Francisco Marhuenda dice que "a estas alturas es necesario hacer un esquema, como si tuviéramos que superar un examen, para entender esta historia llena de rumores, maledicencia, intrigas y descalificaciones políticas. Desde el robo o presunto robo hasta la filtración y las copias de la tarjeta no hay Dios que se aclare". Marhu, ya hay varios periodistas trabajando en el asunto para no perderse. Aquí tienes un resumen de Luis del Pino, por ejemplo. Y aquí la guía de Javier Somalo.

En tu periódico, Marian Benito explica a la perfección el fondo del asunto. "Podemosplace, la erótica de la coleta".

"Hace tiempo que la erótica de la coleta de Pablo Iglesias trae de cabeza al Congreso. A juzgar por su denso historial, la ornamenta del vicepresidente resulta muy hipnótica, aunque poco útil para escapar ahora que se ve atrapado en su propio juego de seducción. Iglesias clama respeto por su vida privada, pero la llamada pieza DINA del sumario Villarejo le ha convertido en la lechera que llevaba el cántaro al mercado".

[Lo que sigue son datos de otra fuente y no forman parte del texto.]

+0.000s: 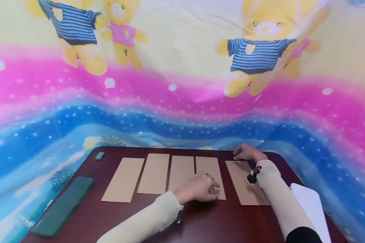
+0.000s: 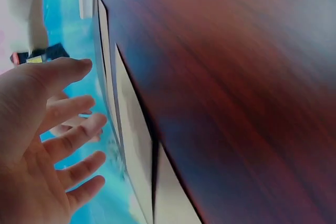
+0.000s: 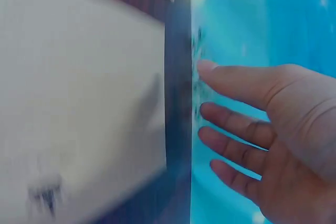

"A Dina Bousselham, de origen marroquí, la conoció siendo su alumna en la Complutense y la aprobó con matrícula. Fue su asistente en el Parlamento Europeo y militante podemita. Practica el fútbol americano y en ella ha encontrado un hombro sobre el que llorar más de una vez sus congojas amorosas". Vaya, no es extraño que Dina esté que trina, es el pañuelo de usar y tirar del macho alfa.

"Después de haber pasado por varias manos, se sabe que en una de sus conversaciones él mismo se califica de 'macho alfa', un apelativo idóneo como hilo conductor de este intenso folletín que arranca con la fundación de Podemos, con Tania Sánchez de la mano. Por él abandonó ella su escaño de diputada de Izquierda Unida y por él acabó en el gallinero del Congreso cuando el líder morado empezó a pelar la pava con Irene Montero. Después del mitin político de Vistalegre 2, ambos fueron sorprendidos besándose en un bar. Fue entonces cuando destinó a su exnovia detrás de una columna para tapar, según las crónicas políticas, sus divertidos aspavientos cada vez que tomaba la palabra la mujer que enseguida se convertiría en marquesa de Galapagar". Tania, otra favorita desplazada del harén de Pablo. Normal que quisiera vengarse.

"Sus colegas de universidad describen a Iglesias como infatigable seductor y eterno artífice de sueños. 'Es capaz de enamorarse una y otra vez con el regocijo de la primera vez', han declarado. Esto lleva a su entorno a continuas confusiones entre la conquista y el simple afecto, tal y como le ocurrió recientemente con su joven asesora Lilith, hija de Jorge Verstrynge. Su círculo se encargó de frenar en seco cualquier rumor". ¿Para cuándo un Meetoo de las exalumnas de Iglesias? Y Pablo, ¿para cuándo tu propia serie en Nétflix? Éxito asegurado.